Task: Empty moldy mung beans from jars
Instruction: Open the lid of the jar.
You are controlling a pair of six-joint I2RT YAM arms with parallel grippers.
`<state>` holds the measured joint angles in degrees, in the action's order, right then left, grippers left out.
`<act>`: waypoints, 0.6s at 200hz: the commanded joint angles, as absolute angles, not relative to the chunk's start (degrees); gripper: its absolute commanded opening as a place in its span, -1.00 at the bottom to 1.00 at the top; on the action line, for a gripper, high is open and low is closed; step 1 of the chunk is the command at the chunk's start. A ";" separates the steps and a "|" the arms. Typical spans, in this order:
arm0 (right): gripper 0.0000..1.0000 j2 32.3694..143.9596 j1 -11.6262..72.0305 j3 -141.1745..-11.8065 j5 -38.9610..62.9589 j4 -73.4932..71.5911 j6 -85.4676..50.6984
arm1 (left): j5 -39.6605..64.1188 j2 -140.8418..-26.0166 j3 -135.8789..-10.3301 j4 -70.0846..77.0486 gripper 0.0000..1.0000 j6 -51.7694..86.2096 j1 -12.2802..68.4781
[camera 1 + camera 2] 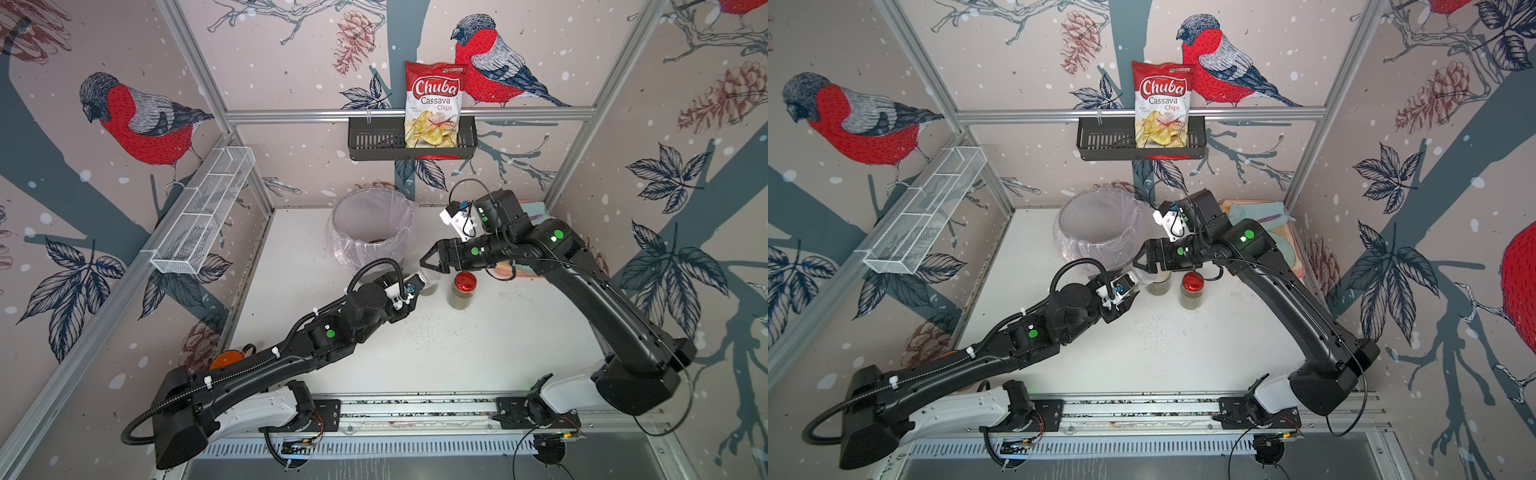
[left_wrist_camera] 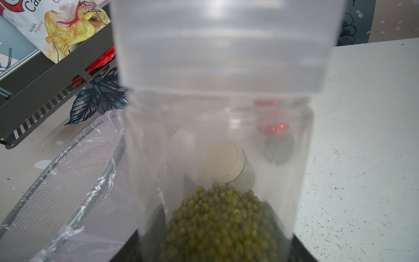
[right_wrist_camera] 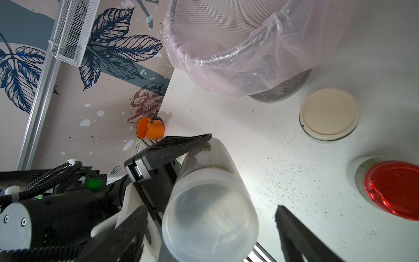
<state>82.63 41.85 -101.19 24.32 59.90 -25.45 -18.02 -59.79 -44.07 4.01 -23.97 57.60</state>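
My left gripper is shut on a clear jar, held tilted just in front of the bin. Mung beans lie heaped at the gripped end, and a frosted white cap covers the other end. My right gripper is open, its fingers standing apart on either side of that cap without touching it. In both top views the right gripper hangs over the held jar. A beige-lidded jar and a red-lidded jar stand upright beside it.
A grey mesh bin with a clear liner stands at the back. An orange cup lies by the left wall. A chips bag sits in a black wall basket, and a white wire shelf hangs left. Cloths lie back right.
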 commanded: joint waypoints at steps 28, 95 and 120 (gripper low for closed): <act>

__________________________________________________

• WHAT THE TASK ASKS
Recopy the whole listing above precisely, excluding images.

• SOLUTION FOR THIS PROBLEM
Task: Empty moldy mung beans from jars
Instruction: Open the lid of the jar.
You are controlling a pair of six-joint I2RT YAM arms with parallel grippers.
`<state>` holds the measured joint angles in degrees, in the action's order, right then left, grippers left out.
`<act>`: waypoints, 0.6s at 200hz: the commanded joint angles, as absolute angles, not relative to the chunk's start (degrees); gripper: its absolute commanded opening as a place in its span, -1.00 at the bottom to 1.00 at the top; on the action line, for a gripper, high is open and low is closed; step 1 of the chunk is the command at the chunk's start. A ";" separates the steps and a "|" the arms. Typical spans, in this order:
arm0 (right): gripper 0.0000..1.0000 j2 32.3694..143.9596 j1 -11.6262..72.0305 j3 -141.1745..-11.8065 j5 -38.9610..62.9589 j4 -73.4932..71.5911 j6 -85.4676..50.6984
arm1 (left): j5 -39.6605..64.1188 j2 -140.8418..-26.0166 j3 -135.8789..-10.3301 j4 -70.0846..77.0486 gripper 0.0000..1.0000 j6 -51.7694..86.2096 j1 -12.2802..68.4781
[camera 1 + camera 2] 
[left_wrist_camera] 
[right_wrist_camera] 
<state>82.63 41.85 -101.19 24.32 59.90 -25.45 -18.02 -59.79 -44.07 4.01 -23.97 57.60</state>
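My left gripper is shut on a clear jar, held tilted just in front of the bin. Mung beans lie heaped at the gripped end, and a frosted white cap covers the other end. My right gripper is open, its fingers standing apart on either side of that cap without touching it. In both top views the right gripper hangs over the held jar. A beige-lidded jar and a red-lidded jar stand upright beside it.
A grey mesh bin with a clear liner stands at the back. An orange cup lies by the left wall. A chips bag sits in a black wall basket, and a white wire shelf hangs left. Cloths lie back right.
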 commanded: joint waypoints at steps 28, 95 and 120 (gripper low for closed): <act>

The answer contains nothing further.